1. induced Pluripotent Stem Cells (iPSC) via nuclear reprogramming
Nuclear reprogramming of adults cells, namely skin fibroblasts, through ectopic introduction of a small number of pluripotency-associated transcription factors is an approach to induce an embryonic stem cell-like phenotype. In the mouse, such an approach has yielded induced pluripotent stem (iPS) cells sufficient for de novo embryogenesis and germline transmission.
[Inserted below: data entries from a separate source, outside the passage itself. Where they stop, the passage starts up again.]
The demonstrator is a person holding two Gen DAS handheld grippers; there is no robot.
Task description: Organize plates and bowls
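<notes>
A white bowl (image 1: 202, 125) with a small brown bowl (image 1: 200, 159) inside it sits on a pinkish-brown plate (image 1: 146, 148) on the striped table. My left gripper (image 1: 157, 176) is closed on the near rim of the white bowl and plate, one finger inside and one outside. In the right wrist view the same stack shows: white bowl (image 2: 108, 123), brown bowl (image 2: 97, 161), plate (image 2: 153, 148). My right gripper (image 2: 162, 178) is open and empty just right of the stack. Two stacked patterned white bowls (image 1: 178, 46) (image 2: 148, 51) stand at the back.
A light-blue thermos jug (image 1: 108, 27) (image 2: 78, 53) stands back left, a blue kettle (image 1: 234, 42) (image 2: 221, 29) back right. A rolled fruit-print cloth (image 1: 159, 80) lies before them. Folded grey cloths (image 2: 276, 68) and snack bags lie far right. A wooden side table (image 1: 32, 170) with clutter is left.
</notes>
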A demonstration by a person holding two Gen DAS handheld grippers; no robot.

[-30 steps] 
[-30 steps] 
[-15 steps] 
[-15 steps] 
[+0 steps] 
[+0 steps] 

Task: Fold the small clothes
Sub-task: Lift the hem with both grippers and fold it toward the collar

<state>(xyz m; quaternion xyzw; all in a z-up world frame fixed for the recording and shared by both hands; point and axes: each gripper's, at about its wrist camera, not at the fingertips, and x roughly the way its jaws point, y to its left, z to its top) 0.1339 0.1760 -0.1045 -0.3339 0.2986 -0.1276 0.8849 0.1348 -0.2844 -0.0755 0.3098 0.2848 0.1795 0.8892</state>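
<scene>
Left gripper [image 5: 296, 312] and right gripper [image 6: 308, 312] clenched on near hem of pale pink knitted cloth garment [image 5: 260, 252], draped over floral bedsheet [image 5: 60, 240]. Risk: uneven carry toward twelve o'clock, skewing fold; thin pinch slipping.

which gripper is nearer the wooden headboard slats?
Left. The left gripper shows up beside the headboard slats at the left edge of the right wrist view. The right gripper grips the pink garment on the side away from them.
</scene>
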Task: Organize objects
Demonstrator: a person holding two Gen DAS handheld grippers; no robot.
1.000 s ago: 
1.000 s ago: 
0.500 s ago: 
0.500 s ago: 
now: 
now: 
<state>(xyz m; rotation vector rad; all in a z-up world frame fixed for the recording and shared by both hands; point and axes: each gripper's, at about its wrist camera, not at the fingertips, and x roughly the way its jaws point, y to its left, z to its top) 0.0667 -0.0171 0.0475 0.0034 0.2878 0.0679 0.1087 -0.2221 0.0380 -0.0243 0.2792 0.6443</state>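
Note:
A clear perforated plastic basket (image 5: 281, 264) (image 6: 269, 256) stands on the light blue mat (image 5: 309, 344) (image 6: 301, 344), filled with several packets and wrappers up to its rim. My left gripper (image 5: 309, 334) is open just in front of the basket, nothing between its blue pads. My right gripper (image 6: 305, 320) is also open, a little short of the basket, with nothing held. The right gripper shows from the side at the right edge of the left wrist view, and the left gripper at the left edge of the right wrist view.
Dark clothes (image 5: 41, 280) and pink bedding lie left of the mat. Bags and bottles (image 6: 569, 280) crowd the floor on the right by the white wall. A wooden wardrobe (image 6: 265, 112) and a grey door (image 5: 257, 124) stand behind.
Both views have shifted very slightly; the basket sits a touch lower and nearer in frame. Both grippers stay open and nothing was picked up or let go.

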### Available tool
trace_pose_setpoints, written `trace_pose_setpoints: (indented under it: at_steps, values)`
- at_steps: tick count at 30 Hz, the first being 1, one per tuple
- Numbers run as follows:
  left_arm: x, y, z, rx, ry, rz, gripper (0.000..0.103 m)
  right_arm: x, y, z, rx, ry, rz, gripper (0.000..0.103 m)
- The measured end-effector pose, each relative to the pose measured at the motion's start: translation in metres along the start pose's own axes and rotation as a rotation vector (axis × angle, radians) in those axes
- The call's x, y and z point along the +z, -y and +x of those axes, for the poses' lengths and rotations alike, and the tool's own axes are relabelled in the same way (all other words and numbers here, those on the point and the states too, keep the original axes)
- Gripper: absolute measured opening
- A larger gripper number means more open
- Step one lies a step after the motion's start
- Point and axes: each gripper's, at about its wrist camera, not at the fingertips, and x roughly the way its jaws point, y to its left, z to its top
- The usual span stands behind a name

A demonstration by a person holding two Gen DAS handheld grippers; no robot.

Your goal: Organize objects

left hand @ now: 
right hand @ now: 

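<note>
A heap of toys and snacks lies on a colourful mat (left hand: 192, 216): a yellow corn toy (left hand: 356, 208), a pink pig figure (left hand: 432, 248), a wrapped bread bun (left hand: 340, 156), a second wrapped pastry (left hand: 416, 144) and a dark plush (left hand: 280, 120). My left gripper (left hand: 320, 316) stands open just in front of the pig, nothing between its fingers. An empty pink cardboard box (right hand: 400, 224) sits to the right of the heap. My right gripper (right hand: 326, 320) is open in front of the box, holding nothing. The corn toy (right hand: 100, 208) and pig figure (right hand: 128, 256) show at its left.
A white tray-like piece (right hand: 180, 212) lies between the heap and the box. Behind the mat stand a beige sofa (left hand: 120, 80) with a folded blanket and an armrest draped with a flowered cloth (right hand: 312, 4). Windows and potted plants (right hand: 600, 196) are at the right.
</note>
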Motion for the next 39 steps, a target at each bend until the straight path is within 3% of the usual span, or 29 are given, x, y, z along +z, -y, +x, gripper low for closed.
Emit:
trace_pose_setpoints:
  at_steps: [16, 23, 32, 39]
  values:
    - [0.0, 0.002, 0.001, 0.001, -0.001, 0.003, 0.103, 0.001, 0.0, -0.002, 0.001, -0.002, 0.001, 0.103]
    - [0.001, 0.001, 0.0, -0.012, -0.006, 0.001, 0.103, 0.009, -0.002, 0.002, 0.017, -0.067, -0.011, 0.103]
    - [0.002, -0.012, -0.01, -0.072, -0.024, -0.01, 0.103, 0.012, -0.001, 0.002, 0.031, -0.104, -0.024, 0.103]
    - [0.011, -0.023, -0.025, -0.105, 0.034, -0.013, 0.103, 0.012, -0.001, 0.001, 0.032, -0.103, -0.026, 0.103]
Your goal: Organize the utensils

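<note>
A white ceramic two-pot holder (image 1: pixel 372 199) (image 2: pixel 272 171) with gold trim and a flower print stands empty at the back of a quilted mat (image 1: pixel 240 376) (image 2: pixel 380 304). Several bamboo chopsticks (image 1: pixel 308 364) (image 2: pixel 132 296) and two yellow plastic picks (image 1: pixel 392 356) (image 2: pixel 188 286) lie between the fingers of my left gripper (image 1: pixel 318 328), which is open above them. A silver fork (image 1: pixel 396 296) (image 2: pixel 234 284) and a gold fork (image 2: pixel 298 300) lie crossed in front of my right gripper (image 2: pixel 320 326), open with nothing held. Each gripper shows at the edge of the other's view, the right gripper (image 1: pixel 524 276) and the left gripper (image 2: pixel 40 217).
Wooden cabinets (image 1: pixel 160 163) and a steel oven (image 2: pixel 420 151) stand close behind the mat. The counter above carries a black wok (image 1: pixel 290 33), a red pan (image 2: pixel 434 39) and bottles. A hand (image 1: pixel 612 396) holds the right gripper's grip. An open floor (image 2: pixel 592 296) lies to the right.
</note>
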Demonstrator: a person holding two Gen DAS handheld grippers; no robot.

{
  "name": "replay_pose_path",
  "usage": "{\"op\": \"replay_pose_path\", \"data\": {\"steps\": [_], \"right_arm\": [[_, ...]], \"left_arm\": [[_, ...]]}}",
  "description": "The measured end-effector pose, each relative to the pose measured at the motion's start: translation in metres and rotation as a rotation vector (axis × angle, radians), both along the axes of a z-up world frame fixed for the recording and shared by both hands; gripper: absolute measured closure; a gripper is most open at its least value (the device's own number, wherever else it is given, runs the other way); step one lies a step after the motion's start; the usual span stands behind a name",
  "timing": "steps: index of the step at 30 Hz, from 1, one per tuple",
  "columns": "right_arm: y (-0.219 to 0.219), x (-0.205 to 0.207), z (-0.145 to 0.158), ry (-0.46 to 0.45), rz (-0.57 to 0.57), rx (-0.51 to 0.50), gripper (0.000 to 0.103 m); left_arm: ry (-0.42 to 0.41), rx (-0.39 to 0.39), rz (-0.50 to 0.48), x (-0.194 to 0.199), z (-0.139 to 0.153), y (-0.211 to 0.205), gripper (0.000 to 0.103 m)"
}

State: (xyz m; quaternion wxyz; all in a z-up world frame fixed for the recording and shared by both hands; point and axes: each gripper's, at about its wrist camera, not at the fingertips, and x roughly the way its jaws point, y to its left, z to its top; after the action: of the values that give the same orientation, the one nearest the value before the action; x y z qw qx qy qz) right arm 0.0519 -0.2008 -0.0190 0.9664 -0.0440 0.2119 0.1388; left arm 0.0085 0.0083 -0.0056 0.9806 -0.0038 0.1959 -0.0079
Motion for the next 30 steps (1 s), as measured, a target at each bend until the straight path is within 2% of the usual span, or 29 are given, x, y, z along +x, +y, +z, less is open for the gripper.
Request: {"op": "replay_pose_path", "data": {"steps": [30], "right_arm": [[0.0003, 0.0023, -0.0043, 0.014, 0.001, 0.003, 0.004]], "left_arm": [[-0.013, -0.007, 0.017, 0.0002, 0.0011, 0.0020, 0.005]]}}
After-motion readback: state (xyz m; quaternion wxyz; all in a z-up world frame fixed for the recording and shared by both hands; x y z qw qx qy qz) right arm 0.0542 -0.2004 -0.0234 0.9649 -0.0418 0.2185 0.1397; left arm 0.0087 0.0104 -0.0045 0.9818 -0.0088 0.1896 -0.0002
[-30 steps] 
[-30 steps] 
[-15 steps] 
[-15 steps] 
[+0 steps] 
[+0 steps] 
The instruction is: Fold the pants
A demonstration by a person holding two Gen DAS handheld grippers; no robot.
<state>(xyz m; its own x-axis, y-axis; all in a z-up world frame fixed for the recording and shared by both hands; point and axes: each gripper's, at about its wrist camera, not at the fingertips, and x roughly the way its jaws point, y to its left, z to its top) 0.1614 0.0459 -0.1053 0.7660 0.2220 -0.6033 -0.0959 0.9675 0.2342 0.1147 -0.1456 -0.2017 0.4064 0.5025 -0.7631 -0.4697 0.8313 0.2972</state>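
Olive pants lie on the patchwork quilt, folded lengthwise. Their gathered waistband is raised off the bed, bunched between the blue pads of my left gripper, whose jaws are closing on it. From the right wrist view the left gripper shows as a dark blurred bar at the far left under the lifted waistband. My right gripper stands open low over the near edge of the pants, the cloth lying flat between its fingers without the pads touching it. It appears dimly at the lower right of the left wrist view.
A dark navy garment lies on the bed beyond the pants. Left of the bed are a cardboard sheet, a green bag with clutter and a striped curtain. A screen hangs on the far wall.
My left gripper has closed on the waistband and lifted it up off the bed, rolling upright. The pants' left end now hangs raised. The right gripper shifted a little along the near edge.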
In humans, transcription factors associated with the pluripotency state were ranked through bioinformatic prioritization and further screened for reprogramming effectiveness through combinatorial viral delivery. Transcription factor sets Oct4, Sox2, c-Myc, and Klf4 or alternatively Oct4, Sox2, Nanog, and Lin28, are sufficient to reprogram human somatic cells to pluripotent stem cells that exhibit the essential characteristics of ESC, including maintenance of the developmental potential to differentiate into advanced derivatives of all three germ layers.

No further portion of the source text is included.